Notes about the Paramaribo SPAN project

Sunday, July 12, 2009

Span is a word common to English, Dutch, and Sranan, via different etymologies, and with a range of meanings, nuances, implications. It is the space between two points, the means of crossing that space, a linking or pairing, a tension, a tightening, an excitement, a fullness, a reaching out.

Paramaribo SPAN is a conversation about contemporary art and visual culture in Suriname, about art practice in a particular location at a particular time. The project has three separate but interconnected platforms: an exhibition, which will open in Paramaribo in February 2010; a book to be published in three editions (Dutch, English, Portuguese); and this blog, which is at once a journal, an archive, and an independent creative undertaking.

The project is, in part, a culmination of the ArtRoPa initiative, a four-year series of exchanges between artists based in Paramaribo and Rotterdam, intended to promote creative dialogue between these very different locations which are nonetheless linked by elements of history, culture, and language.

The physical and social topography of each city has been changed in recent years by the construction of an iconic bridge. The Jules Wijdenbosch Bridge in Paramaribo, opened in 2000, links the city to the eastern region of Suriname. The Erasmus Bridge in Rotterdam crosses the Nieuwe Maas River and is a conscious symbol of the city's cultural ambitions.

Paramaribo SPAN is itself conceived as a kind of bridge, between histories, social groups, countries, cultures--reaching between realities and aspirations. Between Suriname and the Netherlands, but also between Suriname and the Caribbean, and all the farther-flung locations that contemporary Surinamese artists engage with.

The project is not an encyclopedic survey of Suriname's art history, or an inventory of "national" culture. Rather, it seeks to start a creative dialogue about individual artists' imaginative sovereignty, about public space and vernacular forms, about new media, about artists' slippery negotiations with the local and the global, and about possible future directions.

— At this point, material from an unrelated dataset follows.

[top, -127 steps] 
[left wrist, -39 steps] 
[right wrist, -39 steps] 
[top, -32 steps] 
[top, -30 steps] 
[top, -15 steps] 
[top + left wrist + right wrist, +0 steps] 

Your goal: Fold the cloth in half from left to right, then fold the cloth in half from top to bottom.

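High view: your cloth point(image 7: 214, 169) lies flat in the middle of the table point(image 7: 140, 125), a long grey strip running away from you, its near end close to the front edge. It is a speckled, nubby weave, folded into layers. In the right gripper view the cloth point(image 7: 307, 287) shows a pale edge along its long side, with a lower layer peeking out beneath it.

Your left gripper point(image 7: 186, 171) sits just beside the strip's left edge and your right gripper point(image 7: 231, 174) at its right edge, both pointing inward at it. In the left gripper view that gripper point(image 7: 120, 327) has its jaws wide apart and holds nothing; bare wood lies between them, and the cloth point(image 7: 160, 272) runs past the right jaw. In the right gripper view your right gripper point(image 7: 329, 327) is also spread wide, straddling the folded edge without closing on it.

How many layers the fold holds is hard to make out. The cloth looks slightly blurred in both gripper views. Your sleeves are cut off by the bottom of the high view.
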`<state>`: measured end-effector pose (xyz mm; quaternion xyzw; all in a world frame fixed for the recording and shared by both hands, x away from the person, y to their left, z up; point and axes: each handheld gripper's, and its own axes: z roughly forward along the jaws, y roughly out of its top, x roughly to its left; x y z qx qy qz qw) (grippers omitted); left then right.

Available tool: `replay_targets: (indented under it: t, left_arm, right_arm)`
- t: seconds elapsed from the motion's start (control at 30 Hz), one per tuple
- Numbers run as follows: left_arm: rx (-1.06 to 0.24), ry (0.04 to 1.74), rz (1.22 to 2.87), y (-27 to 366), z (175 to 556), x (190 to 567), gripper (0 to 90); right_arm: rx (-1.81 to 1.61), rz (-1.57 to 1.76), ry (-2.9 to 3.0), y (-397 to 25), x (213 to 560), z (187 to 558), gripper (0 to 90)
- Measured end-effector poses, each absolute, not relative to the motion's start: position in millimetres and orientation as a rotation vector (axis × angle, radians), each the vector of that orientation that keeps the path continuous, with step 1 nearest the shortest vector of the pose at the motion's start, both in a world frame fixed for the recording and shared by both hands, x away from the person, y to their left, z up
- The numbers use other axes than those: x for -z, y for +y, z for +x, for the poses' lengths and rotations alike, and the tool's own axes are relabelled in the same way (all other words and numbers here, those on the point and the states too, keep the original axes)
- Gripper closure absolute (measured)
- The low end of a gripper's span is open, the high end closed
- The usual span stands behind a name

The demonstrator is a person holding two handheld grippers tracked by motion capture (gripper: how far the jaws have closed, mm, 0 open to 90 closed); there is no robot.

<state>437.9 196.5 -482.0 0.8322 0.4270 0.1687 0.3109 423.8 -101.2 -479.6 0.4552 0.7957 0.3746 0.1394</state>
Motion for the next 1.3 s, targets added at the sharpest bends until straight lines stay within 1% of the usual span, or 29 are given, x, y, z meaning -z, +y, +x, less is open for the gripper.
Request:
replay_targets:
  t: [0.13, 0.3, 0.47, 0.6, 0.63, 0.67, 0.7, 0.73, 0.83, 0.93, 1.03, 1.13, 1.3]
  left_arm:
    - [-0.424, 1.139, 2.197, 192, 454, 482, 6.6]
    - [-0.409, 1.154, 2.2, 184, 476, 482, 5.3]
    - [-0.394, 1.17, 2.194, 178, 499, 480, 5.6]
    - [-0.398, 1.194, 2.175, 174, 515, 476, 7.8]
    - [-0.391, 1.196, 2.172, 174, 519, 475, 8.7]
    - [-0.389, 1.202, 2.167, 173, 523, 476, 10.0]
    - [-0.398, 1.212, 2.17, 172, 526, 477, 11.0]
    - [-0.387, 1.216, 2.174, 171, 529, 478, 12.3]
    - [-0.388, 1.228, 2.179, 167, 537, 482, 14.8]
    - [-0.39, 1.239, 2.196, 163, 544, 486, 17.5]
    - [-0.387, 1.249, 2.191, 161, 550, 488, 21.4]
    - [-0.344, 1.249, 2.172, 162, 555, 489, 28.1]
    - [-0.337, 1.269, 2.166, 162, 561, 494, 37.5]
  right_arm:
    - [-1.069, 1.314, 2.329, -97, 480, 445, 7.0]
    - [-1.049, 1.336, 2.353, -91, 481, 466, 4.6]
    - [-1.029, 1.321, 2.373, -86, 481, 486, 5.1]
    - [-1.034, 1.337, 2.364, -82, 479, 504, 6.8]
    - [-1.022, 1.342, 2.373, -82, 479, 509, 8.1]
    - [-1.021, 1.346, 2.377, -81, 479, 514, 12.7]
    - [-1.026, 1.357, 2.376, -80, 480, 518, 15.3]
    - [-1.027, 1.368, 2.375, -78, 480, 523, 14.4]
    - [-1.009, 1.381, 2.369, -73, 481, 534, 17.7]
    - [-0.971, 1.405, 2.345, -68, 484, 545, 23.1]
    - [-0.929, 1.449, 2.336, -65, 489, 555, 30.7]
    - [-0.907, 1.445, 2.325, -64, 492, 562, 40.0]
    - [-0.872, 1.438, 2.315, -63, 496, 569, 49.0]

The curators, writers, and others shaping the project come from Suriname, the Netherlands, and Trinidad, and draw on a long collective experience of tackling these questions, crossing these bridges.

The Paramaribo SPAN blog, conceptualised by curator Christopher Cozier and realised in collaboration with editor Nicholas Laughlin, is a space for sharing working notes and fragments, not finished drafts; questions, not statements. It is a journal of the entire project, of the process of creating the exhibition and book. It draws on resources in Dutch and Sranan, but is written primarily in English, the global lingua franca. It examines the work of a range of contemporary artists, but also maps the whole creative space in which they work--images and sounds of contemporary Suriname, the urban topography of Paramaribo, literary perspectives, intersections with the wider Caribbean region. The blog will run for approximately eight months, from July 2009 until the end of the Paramaribo SPAN exhibition in March 2010, and thereafter become an online archive of the project.